• EXERCISE GOAL:
The word "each": say how many lines of the data below contain it, and give the number alone.

##############################

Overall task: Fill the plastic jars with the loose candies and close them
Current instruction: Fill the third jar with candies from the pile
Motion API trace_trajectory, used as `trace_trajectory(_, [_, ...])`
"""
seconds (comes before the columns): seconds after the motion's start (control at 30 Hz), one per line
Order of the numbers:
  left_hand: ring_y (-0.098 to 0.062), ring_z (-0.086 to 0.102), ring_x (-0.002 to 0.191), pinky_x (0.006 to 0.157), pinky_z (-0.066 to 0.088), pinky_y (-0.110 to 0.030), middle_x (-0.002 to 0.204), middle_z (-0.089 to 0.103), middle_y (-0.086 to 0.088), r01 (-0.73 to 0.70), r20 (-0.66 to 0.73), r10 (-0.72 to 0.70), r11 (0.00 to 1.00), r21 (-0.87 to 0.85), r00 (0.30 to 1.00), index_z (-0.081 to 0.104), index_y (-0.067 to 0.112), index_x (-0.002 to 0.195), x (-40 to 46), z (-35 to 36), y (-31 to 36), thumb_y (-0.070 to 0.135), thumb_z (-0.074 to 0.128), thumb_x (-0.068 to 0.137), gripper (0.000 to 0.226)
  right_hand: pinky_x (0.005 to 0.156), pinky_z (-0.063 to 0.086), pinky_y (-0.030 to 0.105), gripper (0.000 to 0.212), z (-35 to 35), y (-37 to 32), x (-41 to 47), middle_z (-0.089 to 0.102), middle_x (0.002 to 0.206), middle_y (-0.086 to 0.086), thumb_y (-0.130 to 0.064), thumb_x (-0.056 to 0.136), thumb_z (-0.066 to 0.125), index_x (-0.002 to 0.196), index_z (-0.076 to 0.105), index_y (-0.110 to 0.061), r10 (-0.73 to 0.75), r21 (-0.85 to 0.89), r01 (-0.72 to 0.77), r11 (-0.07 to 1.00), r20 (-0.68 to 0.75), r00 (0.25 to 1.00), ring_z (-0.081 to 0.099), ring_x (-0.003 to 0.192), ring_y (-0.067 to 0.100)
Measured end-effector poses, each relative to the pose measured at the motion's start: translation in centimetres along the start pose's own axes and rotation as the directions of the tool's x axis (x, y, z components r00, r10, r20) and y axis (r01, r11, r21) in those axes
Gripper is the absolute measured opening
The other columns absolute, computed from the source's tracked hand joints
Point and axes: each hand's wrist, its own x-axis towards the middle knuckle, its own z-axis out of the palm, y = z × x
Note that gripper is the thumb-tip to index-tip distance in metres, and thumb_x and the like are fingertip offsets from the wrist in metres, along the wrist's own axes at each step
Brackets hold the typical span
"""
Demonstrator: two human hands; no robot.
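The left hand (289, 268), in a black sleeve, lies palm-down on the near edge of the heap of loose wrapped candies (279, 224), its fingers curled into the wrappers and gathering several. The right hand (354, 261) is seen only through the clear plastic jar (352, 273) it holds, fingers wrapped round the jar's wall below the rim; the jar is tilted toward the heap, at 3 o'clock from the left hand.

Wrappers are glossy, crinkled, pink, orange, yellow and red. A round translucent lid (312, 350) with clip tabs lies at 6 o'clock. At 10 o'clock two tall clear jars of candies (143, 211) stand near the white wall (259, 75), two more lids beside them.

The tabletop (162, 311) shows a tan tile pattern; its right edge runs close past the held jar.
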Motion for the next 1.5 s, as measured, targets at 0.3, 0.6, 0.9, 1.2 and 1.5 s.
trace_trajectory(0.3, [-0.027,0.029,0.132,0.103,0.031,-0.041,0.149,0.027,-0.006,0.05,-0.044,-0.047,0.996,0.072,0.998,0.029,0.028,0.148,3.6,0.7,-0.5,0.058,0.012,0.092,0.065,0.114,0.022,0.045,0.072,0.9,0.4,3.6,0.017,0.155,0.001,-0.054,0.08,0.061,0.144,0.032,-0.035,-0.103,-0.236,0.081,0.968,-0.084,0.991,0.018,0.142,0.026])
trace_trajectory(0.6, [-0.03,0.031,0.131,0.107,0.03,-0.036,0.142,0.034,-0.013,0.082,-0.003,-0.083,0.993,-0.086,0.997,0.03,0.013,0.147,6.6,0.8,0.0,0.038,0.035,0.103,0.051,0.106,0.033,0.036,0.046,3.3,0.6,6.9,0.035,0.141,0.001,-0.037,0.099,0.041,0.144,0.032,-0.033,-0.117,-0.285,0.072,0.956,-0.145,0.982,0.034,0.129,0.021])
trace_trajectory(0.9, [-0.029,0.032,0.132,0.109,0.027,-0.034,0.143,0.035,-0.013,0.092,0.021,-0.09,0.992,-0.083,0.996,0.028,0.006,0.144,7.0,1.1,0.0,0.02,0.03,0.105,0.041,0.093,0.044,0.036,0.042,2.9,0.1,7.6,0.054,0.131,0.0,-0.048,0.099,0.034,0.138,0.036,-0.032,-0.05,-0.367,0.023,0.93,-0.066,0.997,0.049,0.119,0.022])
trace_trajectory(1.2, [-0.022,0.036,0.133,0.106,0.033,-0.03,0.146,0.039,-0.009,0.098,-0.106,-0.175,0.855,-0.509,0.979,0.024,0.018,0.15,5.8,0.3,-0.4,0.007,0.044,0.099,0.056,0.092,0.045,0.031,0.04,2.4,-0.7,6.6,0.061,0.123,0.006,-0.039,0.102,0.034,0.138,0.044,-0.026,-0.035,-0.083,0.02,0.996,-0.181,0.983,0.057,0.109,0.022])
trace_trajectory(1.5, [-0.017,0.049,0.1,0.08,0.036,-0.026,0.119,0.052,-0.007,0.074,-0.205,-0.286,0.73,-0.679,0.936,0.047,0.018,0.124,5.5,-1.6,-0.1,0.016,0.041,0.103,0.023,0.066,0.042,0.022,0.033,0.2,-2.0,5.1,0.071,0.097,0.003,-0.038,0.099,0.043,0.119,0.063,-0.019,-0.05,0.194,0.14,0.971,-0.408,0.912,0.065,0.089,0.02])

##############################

• REPLY TO THE EXERCISE:
3